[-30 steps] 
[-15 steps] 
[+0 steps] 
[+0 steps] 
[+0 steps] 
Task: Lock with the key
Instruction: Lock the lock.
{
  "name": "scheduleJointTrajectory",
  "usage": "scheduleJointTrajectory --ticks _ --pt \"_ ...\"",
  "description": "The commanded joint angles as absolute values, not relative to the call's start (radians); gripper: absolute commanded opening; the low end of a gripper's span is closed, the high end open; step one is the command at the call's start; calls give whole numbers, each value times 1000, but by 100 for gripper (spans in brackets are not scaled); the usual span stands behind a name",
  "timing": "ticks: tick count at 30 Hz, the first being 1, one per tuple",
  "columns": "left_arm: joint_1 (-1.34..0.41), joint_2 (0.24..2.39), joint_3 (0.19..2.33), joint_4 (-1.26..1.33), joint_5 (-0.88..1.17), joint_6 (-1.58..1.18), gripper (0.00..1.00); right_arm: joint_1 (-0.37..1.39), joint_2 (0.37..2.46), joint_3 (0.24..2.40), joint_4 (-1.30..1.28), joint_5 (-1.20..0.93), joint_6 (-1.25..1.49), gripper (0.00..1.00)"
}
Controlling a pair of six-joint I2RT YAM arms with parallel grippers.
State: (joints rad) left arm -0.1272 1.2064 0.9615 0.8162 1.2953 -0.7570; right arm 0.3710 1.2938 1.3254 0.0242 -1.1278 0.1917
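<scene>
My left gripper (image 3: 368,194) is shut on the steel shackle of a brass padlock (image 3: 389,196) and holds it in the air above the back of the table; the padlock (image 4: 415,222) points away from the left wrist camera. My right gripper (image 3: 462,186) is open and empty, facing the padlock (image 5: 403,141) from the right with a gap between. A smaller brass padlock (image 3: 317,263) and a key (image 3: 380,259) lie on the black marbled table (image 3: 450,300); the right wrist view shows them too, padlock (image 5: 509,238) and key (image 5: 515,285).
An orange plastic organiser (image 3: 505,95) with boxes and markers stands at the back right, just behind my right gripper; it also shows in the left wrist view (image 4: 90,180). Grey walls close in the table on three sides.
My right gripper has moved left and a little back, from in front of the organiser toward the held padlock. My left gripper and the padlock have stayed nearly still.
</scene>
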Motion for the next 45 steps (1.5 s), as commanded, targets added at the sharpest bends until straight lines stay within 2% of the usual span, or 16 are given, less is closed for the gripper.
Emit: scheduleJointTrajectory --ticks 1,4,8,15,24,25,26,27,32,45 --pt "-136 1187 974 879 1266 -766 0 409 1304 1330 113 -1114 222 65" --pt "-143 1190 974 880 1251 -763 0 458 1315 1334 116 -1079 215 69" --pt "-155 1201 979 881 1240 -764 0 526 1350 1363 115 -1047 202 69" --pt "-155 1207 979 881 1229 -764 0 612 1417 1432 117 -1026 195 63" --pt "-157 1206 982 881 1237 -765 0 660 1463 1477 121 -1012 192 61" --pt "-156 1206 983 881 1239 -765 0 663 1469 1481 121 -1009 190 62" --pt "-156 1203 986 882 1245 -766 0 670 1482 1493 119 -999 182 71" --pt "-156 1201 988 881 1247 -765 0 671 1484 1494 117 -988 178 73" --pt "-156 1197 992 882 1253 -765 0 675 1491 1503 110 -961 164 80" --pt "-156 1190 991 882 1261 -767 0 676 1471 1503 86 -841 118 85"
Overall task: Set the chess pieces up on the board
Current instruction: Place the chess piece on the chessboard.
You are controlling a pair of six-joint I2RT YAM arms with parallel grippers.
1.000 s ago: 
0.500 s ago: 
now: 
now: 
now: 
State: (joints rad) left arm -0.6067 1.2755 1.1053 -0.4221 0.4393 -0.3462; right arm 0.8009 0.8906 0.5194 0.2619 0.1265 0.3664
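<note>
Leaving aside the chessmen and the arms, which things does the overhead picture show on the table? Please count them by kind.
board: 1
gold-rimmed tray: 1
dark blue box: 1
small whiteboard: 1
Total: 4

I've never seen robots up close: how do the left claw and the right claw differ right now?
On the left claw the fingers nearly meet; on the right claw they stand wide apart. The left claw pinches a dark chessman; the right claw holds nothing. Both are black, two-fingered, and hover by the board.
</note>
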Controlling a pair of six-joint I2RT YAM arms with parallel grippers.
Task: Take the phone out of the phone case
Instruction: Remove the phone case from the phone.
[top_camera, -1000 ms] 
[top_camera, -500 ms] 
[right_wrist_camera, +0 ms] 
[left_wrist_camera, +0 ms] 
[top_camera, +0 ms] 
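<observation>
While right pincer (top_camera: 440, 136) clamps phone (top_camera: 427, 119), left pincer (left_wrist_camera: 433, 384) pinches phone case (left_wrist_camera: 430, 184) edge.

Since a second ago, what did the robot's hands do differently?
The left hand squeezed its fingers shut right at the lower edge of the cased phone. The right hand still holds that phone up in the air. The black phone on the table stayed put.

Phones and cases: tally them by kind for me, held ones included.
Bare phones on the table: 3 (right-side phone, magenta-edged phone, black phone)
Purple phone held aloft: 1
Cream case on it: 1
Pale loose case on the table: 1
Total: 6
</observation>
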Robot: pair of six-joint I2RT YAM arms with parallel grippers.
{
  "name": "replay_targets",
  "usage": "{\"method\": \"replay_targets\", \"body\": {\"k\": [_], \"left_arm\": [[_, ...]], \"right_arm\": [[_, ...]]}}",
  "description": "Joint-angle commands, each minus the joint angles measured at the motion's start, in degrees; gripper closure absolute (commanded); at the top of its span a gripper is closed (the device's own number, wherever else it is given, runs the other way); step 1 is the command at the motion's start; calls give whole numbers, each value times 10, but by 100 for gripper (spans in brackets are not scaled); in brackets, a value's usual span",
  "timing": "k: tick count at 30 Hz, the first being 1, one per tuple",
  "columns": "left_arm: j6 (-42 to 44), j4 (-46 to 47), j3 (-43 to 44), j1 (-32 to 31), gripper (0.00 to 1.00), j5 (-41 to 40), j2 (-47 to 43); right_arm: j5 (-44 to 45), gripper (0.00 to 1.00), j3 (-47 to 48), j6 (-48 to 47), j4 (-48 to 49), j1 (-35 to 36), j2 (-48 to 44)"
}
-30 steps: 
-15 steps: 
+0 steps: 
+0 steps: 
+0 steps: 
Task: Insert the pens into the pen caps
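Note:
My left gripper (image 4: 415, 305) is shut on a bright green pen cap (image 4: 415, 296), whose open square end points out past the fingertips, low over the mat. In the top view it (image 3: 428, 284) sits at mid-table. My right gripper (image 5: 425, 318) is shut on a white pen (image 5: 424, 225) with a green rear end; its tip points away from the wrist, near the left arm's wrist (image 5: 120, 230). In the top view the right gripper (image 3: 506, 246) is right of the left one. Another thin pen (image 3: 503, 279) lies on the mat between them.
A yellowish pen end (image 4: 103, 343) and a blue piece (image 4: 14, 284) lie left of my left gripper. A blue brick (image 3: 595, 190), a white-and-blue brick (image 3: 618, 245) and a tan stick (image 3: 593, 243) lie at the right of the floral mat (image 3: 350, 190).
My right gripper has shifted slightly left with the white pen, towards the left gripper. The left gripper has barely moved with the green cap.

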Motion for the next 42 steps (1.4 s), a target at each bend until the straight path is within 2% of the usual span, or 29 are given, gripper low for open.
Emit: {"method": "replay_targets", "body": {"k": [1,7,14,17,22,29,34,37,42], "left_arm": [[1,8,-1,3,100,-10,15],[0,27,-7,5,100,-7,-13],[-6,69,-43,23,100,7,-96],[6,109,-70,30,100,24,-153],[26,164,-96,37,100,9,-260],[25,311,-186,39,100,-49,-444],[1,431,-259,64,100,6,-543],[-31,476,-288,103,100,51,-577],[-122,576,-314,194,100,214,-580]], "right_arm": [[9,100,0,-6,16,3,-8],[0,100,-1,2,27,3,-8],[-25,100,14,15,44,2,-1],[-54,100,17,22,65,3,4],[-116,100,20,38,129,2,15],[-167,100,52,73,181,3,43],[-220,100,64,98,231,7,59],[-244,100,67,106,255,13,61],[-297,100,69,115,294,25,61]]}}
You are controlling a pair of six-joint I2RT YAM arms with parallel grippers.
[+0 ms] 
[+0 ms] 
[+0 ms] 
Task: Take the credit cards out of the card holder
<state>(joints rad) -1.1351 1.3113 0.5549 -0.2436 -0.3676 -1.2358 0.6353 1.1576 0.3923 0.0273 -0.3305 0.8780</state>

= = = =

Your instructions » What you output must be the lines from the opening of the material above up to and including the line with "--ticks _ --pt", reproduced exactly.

Answer area »
[-30 steps] 
[-15 steps] 
[+0 steps] 
[+0 steps] 
[+0 steps] 
Task: Lock with the key
Instruction: Lock the lock.
{
  "name": "scheduleJointTrajectory",
  "usage": "scheduleJointTrajectory --ticks _ --pt \"_ ...\"",

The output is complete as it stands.